Ojciec przyznał, że znęcał się nad półrocznym Oliwierem z Choszczna w Zachodniopomorskiem. Skatowane dziecko jest w śpiączce, oddycha przy pomocy respiratora. Rodzice i dziadkowie chłopczyka usłyszeli już zarzuty.

Prokurator zarzucił rodzicom dziecka znęcanie się ze szczególnym okrucieństwem i spowodowanie uszczerbku na zdrowiu, natomiast dziadkom postawił zarzut nieudzielenia pomocy. Rodzicom Oliwiera grozi do 10 lat więzienia, dziadkom zaś do 3 lat.
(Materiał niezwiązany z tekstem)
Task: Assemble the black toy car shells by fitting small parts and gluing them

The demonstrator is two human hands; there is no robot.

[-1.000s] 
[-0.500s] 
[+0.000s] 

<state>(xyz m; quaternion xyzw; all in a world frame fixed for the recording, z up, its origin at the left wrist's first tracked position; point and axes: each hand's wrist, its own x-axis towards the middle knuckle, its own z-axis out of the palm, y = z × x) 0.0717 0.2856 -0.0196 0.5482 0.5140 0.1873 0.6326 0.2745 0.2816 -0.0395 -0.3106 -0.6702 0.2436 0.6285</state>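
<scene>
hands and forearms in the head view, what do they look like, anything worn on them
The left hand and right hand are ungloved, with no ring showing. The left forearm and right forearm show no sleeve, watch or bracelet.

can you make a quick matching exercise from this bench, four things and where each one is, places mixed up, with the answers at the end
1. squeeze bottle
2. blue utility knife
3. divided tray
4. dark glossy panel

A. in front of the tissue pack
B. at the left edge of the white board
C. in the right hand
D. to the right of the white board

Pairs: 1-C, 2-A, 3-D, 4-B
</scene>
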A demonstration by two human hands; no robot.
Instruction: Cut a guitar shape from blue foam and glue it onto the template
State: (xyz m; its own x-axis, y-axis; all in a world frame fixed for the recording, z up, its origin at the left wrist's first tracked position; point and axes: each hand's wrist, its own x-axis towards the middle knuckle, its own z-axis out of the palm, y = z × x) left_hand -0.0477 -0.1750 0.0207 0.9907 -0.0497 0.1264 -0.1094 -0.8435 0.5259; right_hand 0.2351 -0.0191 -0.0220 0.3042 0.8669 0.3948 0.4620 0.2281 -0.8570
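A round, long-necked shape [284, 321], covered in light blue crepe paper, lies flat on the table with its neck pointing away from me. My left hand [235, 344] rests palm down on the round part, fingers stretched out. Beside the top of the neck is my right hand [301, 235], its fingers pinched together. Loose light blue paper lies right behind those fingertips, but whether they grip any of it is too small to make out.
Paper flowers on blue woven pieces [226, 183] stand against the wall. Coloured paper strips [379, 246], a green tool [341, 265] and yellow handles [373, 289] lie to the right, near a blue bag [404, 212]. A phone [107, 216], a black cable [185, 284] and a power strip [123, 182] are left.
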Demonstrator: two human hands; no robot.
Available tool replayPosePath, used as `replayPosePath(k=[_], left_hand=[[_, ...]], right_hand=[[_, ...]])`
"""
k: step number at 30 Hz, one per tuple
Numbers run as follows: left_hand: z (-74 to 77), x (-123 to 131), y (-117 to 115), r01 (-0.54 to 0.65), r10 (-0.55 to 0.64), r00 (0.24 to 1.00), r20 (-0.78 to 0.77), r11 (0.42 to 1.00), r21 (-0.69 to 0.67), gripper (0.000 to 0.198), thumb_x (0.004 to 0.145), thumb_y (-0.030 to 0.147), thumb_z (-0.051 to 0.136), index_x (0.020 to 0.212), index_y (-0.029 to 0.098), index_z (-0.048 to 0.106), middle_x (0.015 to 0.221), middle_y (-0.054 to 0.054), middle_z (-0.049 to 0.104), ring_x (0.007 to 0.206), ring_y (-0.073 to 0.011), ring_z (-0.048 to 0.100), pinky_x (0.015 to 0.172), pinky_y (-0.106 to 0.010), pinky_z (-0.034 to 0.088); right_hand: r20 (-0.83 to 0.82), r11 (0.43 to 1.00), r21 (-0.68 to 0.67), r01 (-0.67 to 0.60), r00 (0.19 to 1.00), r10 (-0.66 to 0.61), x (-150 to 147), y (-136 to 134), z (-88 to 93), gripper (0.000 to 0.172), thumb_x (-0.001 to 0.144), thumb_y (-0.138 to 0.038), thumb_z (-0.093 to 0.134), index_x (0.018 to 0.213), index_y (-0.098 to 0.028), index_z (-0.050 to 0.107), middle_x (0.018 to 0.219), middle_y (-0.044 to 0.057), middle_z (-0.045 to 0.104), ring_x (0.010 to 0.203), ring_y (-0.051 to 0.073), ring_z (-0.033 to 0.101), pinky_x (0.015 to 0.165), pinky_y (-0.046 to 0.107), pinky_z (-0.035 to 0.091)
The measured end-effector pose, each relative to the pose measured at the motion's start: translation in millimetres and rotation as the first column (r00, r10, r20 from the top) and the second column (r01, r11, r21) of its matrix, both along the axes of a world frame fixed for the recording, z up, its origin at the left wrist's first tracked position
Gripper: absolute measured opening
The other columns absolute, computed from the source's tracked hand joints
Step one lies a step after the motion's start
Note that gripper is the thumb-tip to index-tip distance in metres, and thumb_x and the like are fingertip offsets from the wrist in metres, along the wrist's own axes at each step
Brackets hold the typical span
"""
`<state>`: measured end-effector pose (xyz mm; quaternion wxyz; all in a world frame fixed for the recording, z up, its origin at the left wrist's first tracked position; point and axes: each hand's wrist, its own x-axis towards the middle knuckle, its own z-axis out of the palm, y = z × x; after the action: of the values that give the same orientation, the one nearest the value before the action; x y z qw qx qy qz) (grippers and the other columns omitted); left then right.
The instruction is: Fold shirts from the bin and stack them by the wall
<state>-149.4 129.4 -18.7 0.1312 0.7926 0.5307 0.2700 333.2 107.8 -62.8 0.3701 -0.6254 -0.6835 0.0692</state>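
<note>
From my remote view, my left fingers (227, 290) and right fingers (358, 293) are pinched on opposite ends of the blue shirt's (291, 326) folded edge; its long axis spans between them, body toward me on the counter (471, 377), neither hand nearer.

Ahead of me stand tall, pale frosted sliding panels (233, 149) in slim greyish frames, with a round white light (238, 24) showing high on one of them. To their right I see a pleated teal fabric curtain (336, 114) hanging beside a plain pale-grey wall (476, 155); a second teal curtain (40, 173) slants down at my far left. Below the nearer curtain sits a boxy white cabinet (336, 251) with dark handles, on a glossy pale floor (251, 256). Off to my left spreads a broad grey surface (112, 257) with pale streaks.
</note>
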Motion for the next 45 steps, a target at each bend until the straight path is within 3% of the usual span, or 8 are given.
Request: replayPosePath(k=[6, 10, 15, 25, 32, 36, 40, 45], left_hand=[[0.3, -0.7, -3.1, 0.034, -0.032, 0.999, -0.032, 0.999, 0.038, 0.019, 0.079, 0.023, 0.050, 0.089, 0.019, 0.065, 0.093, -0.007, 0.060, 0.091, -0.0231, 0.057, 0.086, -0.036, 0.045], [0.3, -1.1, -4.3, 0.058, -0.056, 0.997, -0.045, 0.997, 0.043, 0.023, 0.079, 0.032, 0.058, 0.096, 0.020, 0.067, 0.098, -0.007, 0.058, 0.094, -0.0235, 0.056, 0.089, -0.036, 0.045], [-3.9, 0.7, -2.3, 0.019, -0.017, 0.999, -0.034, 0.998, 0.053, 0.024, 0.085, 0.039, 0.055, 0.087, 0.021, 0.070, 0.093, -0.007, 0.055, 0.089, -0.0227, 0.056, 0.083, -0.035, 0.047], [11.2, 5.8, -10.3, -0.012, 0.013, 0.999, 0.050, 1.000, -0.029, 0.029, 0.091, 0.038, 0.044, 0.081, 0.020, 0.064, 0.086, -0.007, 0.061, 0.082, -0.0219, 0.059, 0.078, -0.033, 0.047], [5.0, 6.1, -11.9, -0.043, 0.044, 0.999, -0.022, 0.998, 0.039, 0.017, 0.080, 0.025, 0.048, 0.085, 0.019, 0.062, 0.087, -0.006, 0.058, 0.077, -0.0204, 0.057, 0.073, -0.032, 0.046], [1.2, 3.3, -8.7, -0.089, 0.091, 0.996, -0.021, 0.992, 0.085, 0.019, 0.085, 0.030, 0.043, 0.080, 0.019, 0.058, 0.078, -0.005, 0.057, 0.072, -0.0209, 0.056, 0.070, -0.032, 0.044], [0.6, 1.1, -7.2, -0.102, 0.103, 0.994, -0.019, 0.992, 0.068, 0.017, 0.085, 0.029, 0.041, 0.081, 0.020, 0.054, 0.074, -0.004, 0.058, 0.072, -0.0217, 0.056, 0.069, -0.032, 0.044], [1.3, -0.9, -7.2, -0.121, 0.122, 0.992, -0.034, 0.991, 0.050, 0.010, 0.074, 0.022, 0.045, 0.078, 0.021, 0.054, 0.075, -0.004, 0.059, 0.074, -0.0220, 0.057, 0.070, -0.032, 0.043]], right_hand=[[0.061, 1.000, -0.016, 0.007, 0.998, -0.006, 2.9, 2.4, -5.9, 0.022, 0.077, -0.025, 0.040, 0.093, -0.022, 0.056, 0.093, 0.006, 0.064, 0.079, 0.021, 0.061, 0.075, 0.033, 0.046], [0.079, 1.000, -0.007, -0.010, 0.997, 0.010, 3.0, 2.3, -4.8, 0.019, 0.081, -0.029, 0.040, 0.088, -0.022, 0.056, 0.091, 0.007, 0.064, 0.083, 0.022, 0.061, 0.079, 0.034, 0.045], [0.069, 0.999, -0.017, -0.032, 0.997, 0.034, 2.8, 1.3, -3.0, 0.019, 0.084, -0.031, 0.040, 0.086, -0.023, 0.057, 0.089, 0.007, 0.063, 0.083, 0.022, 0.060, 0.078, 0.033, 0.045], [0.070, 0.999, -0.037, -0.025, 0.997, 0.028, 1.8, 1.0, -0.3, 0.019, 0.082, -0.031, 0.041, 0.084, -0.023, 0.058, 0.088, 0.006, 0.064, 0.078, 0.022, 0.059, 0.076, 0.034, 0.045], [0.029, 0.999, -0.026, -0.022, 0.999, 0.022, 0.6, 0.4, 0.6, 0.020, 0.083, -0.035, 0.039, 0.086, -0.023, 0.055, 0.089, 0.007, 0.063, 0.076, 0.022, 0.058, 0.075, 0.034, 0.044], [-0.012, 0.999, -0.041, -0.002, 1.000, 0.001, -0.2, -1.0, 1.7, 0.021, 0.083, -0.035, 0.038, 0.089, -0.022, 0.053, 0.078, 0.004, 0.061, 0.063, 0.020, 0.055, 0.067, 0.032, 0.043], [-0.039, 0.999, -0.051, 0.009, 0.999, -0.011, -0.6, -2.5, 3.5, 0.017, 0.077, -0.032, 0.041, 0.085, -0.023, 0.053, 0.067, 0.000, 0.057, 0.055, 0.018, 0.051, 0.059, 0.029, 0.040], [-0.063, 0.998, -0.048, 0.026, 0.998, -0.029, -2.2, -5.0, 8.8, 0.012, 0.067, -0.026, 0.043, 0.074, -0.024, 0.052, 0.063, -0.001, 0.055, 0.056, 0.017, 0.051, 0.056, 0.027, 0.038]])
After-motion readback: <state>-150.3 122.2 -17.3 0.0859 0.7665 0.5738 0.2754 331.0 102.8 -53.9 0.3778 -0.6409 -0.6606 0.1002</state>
Półroczny chłopczyk w stanie krytycznym trafił do szczecińskiego szpitala z krwiakiem mózgu i pęknięciem czaszki. Według matki dziecka, niemowlę doznało obrażeń podczas jej nieobecności w domu, gdy chłopcem opiekował się ojciec. Ten zaś tłumaczył, że dziecko spadło z wersalki, gdy udał się on na chwilę do toalety.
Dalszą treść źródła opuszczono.